The war on drugs, announced by Ronald Reagan decades ago, rages on. Today, methamphetamines are among the most dangerous and pervasive drugs sold on the black market and targeted by government forces. In recent history, meth has been produced in clandestine labs- labs thrown together inside a home or apartment.
A shift in methamphetamine production and selling has occurred, however, with the new laws controlling the sale of pseudoephedrine, a drug used in the production of methamphetamine crystals.
Pseudoephedrine, what used to be an over-the-counter decongestant, is now only available behind the pharmacy counter and only with identification and a signature. Now, purchasers of pseudoephedrine products are limited to two items only.
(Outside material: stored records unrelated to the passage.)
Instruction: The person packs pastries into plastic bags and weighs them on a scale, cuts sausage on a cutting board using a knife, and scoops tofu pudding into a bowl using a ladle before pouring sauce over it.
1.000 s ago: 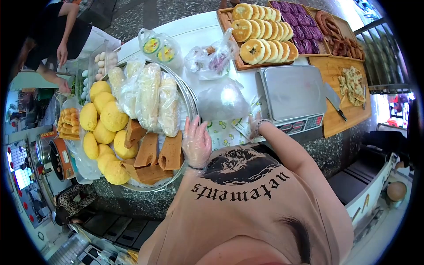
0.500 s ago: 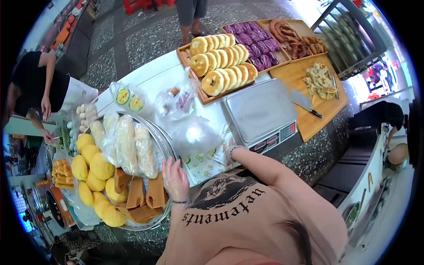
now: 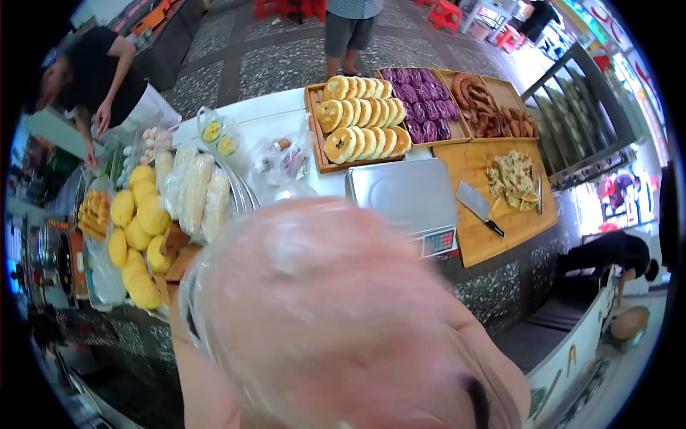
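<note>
My left hand (image 3: 321, 300), in a clear plastic glove, is raised close to the camera and fills the lower middle of the head view. Motion blurs it, so its fingers cannot be made out. A dark band circles its wrist. Behind it my right hand is hidden; only part of the right arm shows. Beyond the left hand lie a metal scale (image 3: 400, 193) and plastic bags with food (image 3: 282, 157). To its left, a round tray holds yellow buns (image 3: 151, 214), bagged pale corn-like pieces (image 3: 194, 193) and brown cake slices (image 3: 182, 261).
Trays of flat round cakes (image 3: 364, 113), purple rolls (image 3: 421, 104) and sausages (image 3: 471, 93) stand at the back. A cleaver (image 3: 477, 204) and torn flatbread (image 3: 516, 179) lie on a wooden board (image 3: 464, 243). People (image 3: 93, 79) stand left, right and across the table.
My left hand has risen from beside the tray towards the camera. The right hand, earlier by the scale and the bag, is now covered. The view has tilted up.
</note>
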Available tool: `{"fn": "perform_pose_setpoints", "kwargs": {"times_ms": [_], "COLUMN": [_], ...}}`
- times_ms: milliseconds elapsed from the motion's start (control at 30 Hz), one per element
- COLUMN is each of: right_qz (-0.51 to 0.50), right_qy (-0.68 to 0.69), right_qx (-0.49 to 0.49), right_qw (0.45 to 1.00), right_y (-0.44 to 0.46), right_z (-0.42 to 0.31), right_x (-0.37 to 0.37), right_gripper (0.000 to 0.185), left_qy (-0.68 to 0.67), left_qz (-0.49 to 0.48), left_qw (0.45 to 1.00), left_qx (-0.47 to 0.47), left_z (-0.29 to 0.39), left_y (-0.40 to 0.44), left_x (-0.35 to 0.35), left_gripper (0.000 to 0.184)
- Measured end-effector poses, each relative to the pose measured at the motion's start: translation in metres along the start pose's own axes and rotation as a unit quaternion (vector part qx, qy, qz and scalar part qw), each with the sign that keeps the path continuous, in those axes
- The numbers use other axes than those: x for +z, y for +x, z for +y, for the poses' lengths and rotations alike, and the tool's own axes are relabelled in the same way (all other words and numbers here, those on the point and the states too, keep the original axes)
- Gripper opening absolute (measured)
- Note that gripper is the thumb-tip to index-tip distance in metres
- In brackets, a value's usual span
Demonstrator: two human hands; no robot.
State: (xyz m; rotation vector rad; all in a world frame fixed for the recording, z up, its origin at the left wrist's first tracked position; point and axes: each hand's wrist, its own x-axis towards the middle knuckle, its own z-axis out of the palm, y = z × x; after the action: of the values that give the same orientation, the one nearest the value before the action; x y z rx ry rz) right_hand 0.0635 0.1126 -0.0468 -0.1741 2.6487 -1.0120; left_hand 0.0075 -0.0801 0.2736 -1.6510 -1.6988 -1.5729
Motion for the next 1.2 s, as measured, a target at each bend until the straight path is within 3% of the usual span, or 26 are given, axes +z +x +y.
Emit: {"fn": "perform_pose_setpoints", "kwargs": {"times_ms": [67,133,167,233,267,367,467,533,567,600,667,800,867,933,967,1000,1067,1133,1167,1200], "right_qz": [-0.011,0.041,0.088,0.067,0.044,0.068,0.071,0.209,0.121,0.141,0.178,0.228,0.337,0.358,0.256,0.152,0.124,0.027,0.044,0.02], "right_qy": [-0.004,0.066,0.029,0.046,0.064,0.062,0.08,-0.031,0.086,0.112,0.156,0.228,0.142,0.153,0.121,0.086,0.154,0.079,0.082,0.083], "right_qx": [0.014,0.03,-0.005,0.029,0.065,0.072,0.046,0.017,0.059,0.08,0.044,0.012,-0.154,-0.2,-0.196,-0.193,-0.164,-0.189,-0.288,-0.302], "right_qw": [1.0,0.997,0.996,0.996,0.995,0.993,0.993,0.977,0.987,0.98,0.971,0.947,0.918,0.899,0.939,0.965,0.966,0.978,0.953,0.95], "right_y": [-0.018,-0.04,-0.049,-0.065,-0.072,-0.097,-0.094,-0.083,-0.109,-0.11,-0.112,-0.111,-0.104,-0.083,-0.078,-0.074,-0.077,-0.072,-0.069,-0.064], "right_z": [0.011,0.017,0.03,0.043,0.004,0.059,0.085,0.085,0.079,0.079,0.086,0.048,0.024,-0.004,-0.009,-0.014,-0.025,-0.028,-0.03,-0.032], "right_x": [-0.007,-0.026,-0.023,-0.03,-0.055,-0.032,-0.03,-0.027,-0.042,-0.042,-0.043,-0.062,-0.066,-0.068,-0.067,-0.063,-0.059,-0.065,-0.065,-0.067], "right_gripper": [0.047,0.044,0.043,0.044,0.045,0.044,0.042,0.048,0.039,0.039,0.037,0.033,0.031,0.03,0.032,0.035,0.038,0.037,0.035,0.035], "left_qy": [0.006,0.021,0.031,0.051,0.056,0.061,0.046,0.006,0.046,0.085,-0.07,-0.045,-0.106,-0.075,-0.064,0.042,-0.034,-0.011,-0.001,0.005], "left_qz": [-0.038,-0.065,-0.09,-0.138,-0.156,-0.208,-0.24,-0.209,-0.234,-0.256,-0.12,-0.127,-0.022,-0.103,-0.287,-0.393,-0.362,-0.322,-0.3,-0.279], "left_qw": [0.992,0.978,0.97,0.956,0.95,0.935,0.951,0.977,0.962,0.938,0.95,0.912,0.847,0.819,0.844,0.87,0.827,0.838,0.846,0.844], "left_qx": [0.117,0.195,0.222,0.256,0.265,0.281,0.189,-0.049,-0.134,-0.219,-0.279,-0.388,-0.52,-0.56,-0.448,-0.295,-0.43,-0.441,-0.441,-0.458], "left_z": [0.015,0.026,0.031,0.041,0.046,0.05,0.028,0.001,-0.014,-0.026,-0.054,-0.07,-0.084,-0.092,-0.102,-0.088,-0.068,-0.048,-0.037,-0.022], "left_y": [0.029,0.042,0.045,0.048,0.048,0.049,0.03,-0.005,-0.016,-0.029,-0.083,-0.139,-0.164,-0.177,-0.194,-0.192,-0.176,-0.177,-0.178,-0.174], "left_x": [0.025,0.045,0.053,0.063,0.068,0.077,0.088,0.107,0.105,0.104,0.124,0.159,0.181,0.201,0.214,0.214,0.191,0.185,0.184,0.177], "left_gripper": [0.009,0.009,0.009,0.011,0.012,0.017,0.022,0.022,0.03,0.039,0.045,0.044,0.048,0.04,0.028,0.02,0.019,0.02,0.022,0.022]}}
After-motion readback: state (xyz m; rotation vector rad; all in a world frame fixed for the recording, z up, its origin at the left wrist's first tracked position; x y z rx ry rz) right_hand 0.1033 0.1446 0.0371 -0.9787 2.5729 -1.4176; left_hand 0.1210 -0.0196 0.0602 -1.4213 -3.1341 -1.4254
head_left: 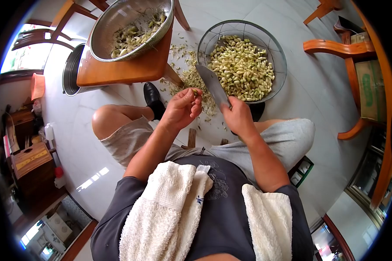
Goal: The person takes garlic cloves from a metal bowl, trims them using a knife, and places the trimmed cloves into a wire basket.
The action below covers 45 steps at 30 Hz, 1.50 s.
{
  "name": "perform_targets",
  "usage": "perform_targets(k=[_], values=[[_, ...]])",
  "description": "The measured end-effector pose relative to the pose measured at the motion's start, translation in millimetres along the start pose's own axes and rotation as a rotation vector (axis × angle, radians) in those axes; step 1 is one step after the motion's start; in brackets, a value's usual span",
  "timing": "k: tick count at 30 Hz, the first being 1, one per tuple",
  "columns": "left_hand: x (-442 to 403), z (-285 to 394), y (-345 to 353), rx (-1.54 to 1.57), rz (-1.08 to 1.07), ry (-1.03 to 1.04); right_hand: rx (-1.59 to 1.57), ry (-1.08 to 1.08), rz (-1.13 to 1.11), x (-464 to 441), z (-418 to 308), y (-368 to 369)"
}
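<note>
My right hand [238,116] is closed round the handle of a broad knife [211,83], its blade pointing up and left beside the round wire basket. Pinched in the fingers of my left hand [183,106] is a small greenish-brown piece [196,92], just left of the blade. The wire basket [281,69] on the floor holds many pale yellow-green pieces [241,67]. Loose peelings [195,76] lie scattered on the floor between my hands and the chair. A metal colander [101,45] with unpeeled-looking, stalky pieces [137,37] rests on the chair seat.
The wooden chair [117,75] stands at front left, a metal bucket [69,71] beside it. My black shoe [152,95] is near the peelings. At right stand wooden furniture legs [350,74] and a cardboard box [370,91]. A towel [161,209] hangs over my chest.
</note>
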<state>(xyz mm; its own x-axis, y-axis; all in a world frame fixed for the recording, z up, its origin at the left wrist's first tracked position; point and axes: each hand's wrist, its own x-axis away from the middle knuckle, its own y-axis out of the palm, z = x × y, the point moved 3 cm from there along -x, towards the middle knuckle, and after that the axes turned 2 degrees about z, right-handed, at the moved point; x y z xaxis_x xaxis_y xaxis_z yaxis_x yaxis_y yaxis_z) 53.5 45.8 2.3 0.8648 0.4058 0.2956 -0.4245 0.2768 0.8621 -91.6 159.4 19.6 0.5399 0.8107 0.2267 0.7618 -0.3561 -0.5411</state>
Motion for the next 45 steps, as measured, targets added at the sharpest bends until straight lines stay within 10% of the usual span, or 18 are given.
perform_targets(k=[13, 23, 31, 34, 37, 45], values=[[-105.9, 14.2, 12.8, -0.477, 0.328, -0.031, -0.531, 0.162, 0.362, -10.8, 3.8, -78.1], [-190.6, 3.4, 60.3, -1.078, 0.193, -0.129, -0.752, 0.176, 0.424, -4.1, 5.8, -95.6], [-115.6, 199.4, 116.3, -1.78, 0.34, 0.617, -0.74, 0.165, 0.325, -2.2, -5.2, -88.4], [-134.7, 278.1, 31.4, -2.099, 0.491, 0.619, -0.706, 0.156, 0.286, -3.1, -8.8, -83.2], [-137.3, 286.7, 0.5, -2.003, 0.584, 0.183, -0.704, 0.184, 0.249, -6.1, -10.5, -76.5], [-151.2, 264.3, 3.7, -2.323, 0.442, 0.229, -0.595, 0.191, 0.246, -12.3, -3.8, -65.0]])
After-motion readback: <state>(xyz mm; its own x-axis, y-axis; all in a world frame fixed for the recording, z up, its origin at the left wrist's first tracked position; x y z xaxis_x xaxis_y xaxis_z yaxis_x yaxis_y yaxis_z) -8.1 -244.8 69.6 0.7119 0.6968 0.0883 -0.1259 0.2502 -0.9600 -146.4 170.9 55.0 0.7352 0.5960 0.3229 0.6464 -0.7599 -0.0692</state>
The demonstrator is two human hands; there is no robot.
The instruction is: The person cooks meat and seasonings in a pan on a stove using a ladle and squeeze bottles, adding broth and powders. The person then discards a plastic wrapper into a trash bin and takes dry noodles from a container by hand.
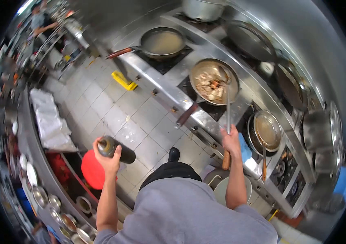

This change in legal monitoring has definitely affected the meth production in the United States. However, as with many victories in the drug war, it was followed shortly thereafter by a new route for meth distribution- meth produced in Mexico is now being shipped into the United States in massive quantities.
In Utah, there are connections to the major Mexican cartels that distribute Meth in the beehive state. A drug bust back in April, 2010, was an example of such a connection to Mexican producers. Six Mexican nationals were arrested in the bust at a location in the heart of suburbia, in Riverton.
Part of the Zetas Cartel, these six individuals had stashed over four pounds of meth, four pounds of heroin, and a pound of cocaine. These drugs were hidden in the walls of the home, but thanks to the tips of neighbors and a careful investigation, the officers were persistent in their search, and it paid off.
Blue meth was one of the drugs found in the bust. Blue meth is a form of methamphetamines that can be produced even more quickly and with an even smaller lab than the original white and clear crystal form of meth.
The officers involved in the bust discussed the incredible measures taken by the cartel members, even alterations in ‘delivery’ vehicles, to hide the drugs in concealed places. As one of the officers remarked, the increase in meth drug trafficking across the border, from Mexico, has brought with it more danger and more violence than ever before.